September 12, 2022

Broker-Dealer Fined for AML Compliance, Supervision and Recordkeeping Failures

A broker-dealer settled FINRA charges for AML program compliance, supervision and communications recordkeeping failures.

In a Letter of Acceptance, Waiver, and Consent, FINRA determined that the broker dealer failed to (i) establish a reasonably designed AML program, (ii) implement its customer identification program ("CIP"), (iii) reasonably supervise for potentially manipulative trading and (iv) maintain business-related e-communications. FINRA found that the broker-dealer only conducted manual reviews of the daily trade blotter to identify suspicious trading, and that its review policies were limited to large-scale transactions - even though small transactions were most of the firm's business. FINRA found that the broker-dealer failed to investigate instances where customers placed buy and sell orders in the same security at the same time for the same limit price. Further, FINRA found that the broker-dealer failed to adequately investigate the issue - even after the potential misconduct was brought to its attention by FINRA and its routing broker in multiple instances - instead relying on unverified promises from the customers in question that they would cease any unreasonable activity.
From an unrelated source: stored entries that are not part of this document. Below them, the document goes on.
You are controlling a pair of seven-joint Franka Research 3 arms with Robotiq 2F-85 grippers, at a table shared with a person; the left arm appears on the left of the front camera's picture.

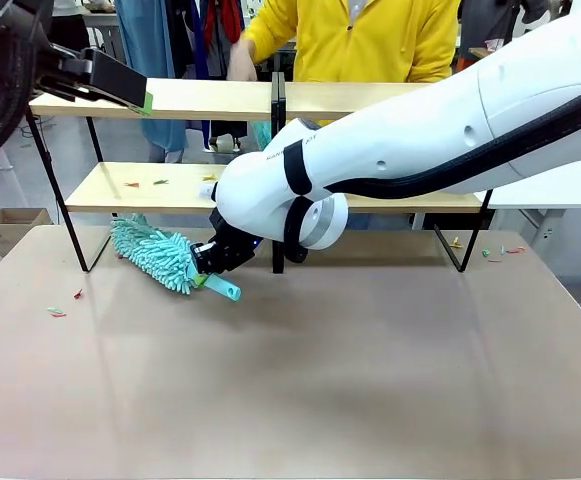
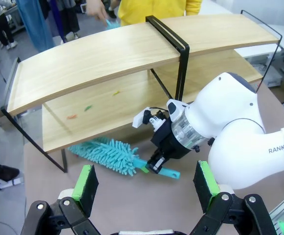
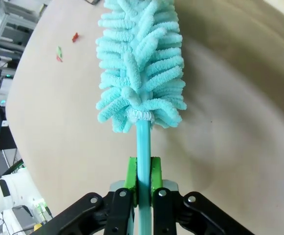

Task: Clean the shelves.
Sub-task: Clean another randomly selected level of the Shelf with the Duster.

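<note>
The shelves point(image 1: 220, 98) stand across the far side of the table, two light wooden boards on black frames, also seen in the left wrist view point(image 2: 107, 58). Small coloured scraps point(image 1: 145, 184) lie on the lower board point(image 2: 78, 111). My right gripper point(image 1: 215, 265) is shut on the handle of a teal fluffy duster point(image 1: 155, 255), whose head rests on the table just in front of the lower board's left part. The right wrist view shows the green pads point(image 3: 131, 178) clamped on the handle below the duster head point(image 3: 142, 63). My left gripper point(image 2: 145, 183) hovers open above the shelves' left end point(image 1: 135, 95).
A person in a yellow top stands behind the shelves, one hand point(image 1: 240, 65) near the top board. Scraps lie on the brown table at the left point(image 1: 55, 312) and beside the right frame point(image 1: 490, 252). A cardboard box point(image 1: 10, 222) sits on the floor at the left.
</note>
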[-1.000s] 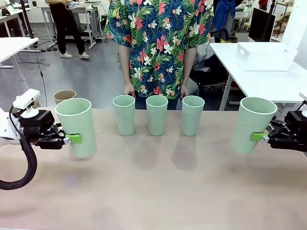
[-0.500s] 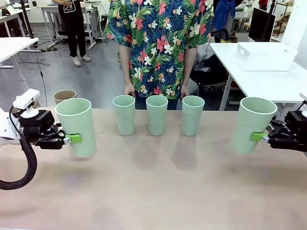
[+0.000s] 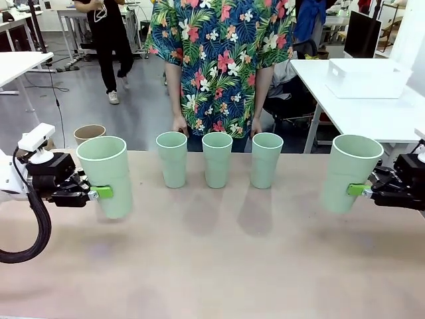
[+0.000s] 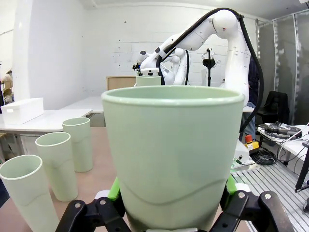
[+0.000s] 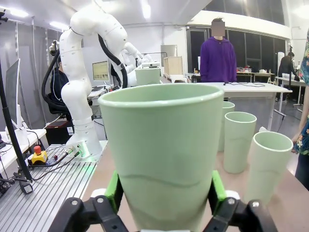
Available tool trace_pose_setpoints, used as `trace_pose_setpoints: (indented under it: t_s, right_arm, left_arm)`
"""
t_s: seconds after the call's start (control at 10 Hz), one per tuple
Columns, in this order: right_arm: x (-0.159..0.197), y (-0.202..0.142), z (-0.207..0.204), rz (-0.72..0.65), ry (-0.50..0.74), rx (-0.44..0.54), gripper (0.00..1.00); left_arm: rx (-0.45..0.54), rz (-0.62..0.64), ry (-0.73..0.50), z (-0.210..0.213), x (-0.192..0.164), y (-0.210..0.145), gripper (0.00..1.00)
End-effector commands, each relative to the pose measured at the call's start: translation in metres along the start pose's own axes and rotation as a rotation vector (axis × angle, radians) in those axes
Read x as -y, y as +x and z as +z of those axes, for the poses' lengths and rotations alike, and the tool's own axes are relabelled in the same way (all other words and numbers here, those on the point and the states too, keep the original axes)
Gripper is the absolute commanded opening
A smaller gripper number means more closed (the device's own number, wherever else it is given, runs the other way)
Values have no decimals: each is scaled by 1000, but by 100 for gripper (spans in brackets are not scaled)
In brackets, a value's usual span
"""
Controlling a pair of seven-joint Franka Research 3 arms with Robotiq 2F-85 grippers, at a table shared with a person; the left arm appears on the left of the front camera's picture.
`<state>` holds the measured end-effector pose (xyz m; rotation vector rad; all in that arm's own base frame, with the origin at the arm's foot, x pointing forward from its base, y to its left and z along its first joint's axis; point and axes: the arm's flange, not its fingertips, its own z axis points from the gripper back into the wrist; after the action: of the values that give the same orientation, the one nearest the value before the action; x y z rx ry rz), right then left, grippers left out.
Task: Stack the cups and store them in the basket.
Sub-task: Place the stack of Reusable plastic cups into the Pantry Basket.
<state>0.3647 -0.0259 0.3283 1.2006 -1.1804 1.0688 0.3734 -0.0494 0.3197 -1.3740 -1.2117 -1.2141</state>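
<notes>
With the left gripper (image 3: 99, 193) and the right gripper (image 3: 356, 190) each clamped on an upright pale mint green tapered plastic tumbler (image 3: 106, 174) over the table (image 3: 219, 266), stacking seems barely begun; next, one should nest squarely into another, the white rectangular plastic basket (image 3: 367, 78) sitting well apart on a side table (image 3: 358, 116).

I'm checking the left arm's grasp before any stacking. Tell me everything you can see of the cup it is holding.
The cup is a tall, tapered tumbler with no handle, pale mint green and matte like plastic, with a plain round rim. A faint wavy line runs round its lower wall. It is about upright, mouth up, and seems lifted just off the table near the table's left end. The left gripper clamps its lower wall with a green pad on each side. Nothing else touches it.
</notes>
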Motion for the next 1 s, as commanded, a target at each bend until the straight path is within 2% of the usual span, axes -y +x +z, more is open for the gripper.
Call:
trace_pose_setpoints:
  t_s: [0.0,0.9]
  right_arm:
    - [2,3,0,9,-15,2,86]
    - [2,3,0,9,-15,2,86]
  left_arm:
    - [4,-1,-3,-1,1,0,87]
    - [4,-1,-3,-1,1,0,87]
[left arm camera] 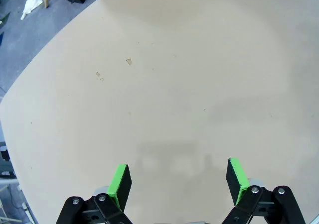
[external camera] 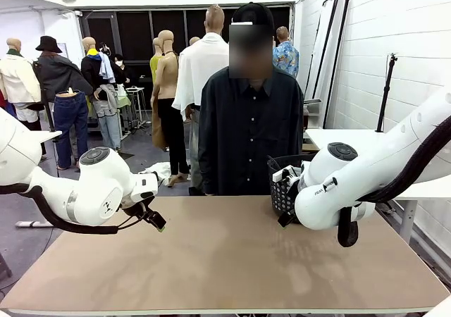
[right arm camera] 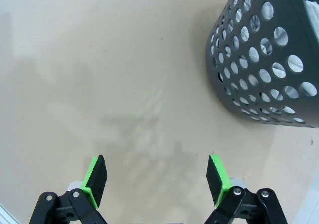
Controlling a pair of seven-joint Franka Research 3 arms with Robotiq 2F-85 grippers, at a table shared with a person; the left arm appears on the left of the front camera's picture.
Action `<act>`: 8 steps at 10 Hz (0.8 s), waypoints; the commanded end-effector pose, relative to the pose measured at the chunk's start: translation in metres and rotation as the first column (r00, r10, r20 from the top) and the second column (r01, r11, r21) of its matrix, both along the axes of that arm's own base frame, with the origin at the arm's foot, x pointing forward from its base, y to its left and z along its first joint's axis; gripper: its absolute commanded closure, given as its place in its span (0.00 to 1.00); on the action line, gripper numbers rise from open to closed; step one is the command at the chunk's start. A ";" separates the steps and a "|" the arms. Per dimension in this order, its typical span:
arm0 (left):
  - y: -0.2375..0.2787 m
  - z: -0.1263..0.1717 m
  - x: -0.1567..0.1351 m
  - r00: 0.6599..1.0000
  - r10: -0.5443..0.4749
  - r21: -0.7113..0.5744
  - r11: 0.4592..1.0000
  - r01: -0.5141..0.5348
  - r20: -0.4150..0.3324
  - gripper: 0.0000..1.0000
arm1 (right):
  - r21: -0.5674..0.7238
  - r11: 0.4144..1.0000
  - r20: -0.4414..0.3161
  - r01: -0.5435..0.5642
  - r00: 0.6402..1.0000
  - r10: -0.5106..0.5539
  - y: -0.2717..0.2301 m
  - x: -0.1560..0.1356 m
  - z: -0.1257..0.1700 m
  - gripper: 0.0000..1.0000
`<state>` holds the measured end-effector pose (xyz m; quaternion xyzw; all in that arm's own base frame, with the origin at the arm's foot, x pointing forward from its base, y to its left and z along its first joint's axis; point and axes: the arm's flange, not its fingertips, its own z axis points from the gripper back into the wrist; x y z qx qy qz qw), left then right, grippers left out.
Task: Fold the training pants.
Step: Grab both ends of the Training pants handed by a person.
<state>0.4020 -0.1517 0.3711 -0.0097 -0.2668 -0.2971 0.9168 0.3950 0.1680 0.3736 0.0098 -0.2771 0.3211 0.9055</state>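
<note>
The training pants are not clearly in view. Pale cloth shows through the holes of the dark perforated basket (right arm camera: 264, 59), and I cannot tell if it is them. My left gripper (left arm camera: 177, 173) hangs open over bare tan tabletop (left arm camera: 189, 74), nothing between its green pads. It sits low at the table's left edge in the front view (external camera: 159, 222). My right gripper (right arm camera: 157, 170) is also open and empty over the table. The basket stands just beyond it on its right.
A person in a black shirt (external camera: 250, 134) stands at the far edge of the table (external camera: 225, 260), hands out of sight. The basket (external camera: 285, 184) stands at the back right, partly behind my right arm (external camera: 352, 183). A white table lies off to the right.
</note>
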 end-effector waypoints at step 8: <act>0.001 0.072 -0.035 1.000 0.009 -0.023 1.000 -0.009 -0.011 0.00 | 0.039 0.999 -0.002 -0.032 0.999 0.032 -0.007 -0.013 0.077 0.00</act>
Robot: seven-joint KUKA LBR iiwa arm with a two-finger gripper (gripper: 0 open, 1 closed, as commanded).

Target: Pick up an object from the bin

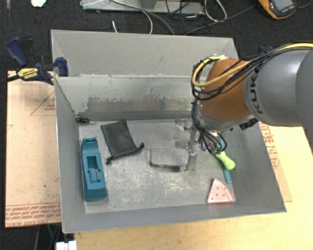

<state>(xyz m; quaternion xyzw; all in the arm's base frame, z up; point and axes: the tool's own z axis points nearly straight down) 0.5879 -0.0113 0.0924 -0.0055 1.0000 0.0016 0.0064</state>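
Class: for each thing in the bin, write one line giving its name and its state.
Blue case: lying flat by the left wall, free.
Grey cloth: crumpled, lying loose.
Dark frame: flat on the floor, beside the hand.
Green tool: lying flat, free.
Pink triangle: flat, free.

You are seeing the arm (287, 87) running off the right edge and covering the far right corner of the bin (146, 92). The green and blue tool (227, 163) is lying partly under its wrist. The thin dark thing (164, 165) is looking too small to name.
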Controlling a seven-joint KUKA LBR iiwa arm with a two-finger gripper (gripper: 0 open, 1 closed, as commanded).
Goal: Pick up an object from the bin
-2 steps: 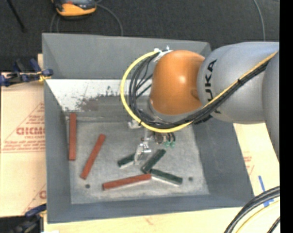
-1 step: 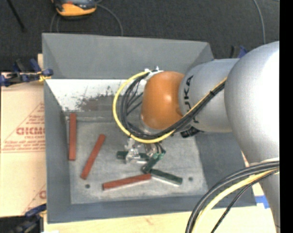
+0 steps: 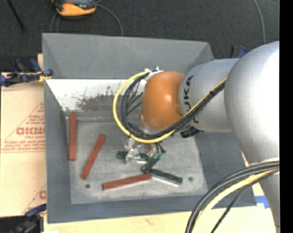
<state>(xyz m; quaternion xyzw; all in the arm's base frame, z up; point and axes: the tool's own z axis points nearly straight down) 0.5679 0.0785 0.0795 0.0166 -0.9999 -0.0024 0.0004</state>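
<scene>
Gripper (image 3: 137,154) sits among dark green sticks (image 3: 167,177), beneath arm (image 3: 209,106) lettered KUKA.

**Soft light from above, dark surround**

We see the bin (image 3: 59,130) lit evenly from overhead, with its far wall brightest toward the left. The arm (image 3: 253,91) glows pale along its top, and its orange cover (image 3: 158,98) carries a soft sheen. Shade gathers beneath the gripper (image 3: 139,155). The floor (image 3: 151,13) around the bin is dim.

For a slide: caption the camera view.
End effector over dark green pieces in bin; three red sticks nearby.
</scene>
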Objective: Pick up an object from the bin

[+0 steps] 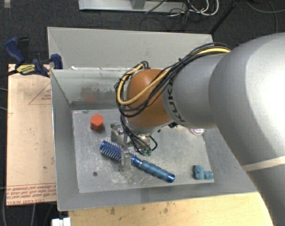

FINRA also found that the broker-dealer failed to maintain certain instant messages and email communications sent by registered representatives and failed to document messages sent through the instant messaging service WeChat, as well as correspondence sent via the representatives' personal emails regarding securities-related business. FINRA said that the broker-dealer was aware that these communications were in progress but took no steps to preserve the conversations.

As a result, FINRA determined that the broker-dealer violated FINRA Rule 2010 ("Standards of Commercial Honor and Principles of Trade"), Rule 3110 ("Supervision"), Rule 3310(a)-(b) ("Anti-Money Laundering Compliance Program") and Rule 4511 ("General Requirements"). FINRA also determined that the broker-dealer violated SEA Section 17(a) ("Records and reports") and SEA Rule 17a-4(b)(4) ("Records to be preserved by certain exchange members, brokers and dealers").

To settle the charges, the broker-dealer agreed to (i) a censure, (ii) a $450,000 civil monetary penalty and (iii) a two-year prohibition from providing market access and a suspension of related activities until it undergoes improvements to its supervisory systems.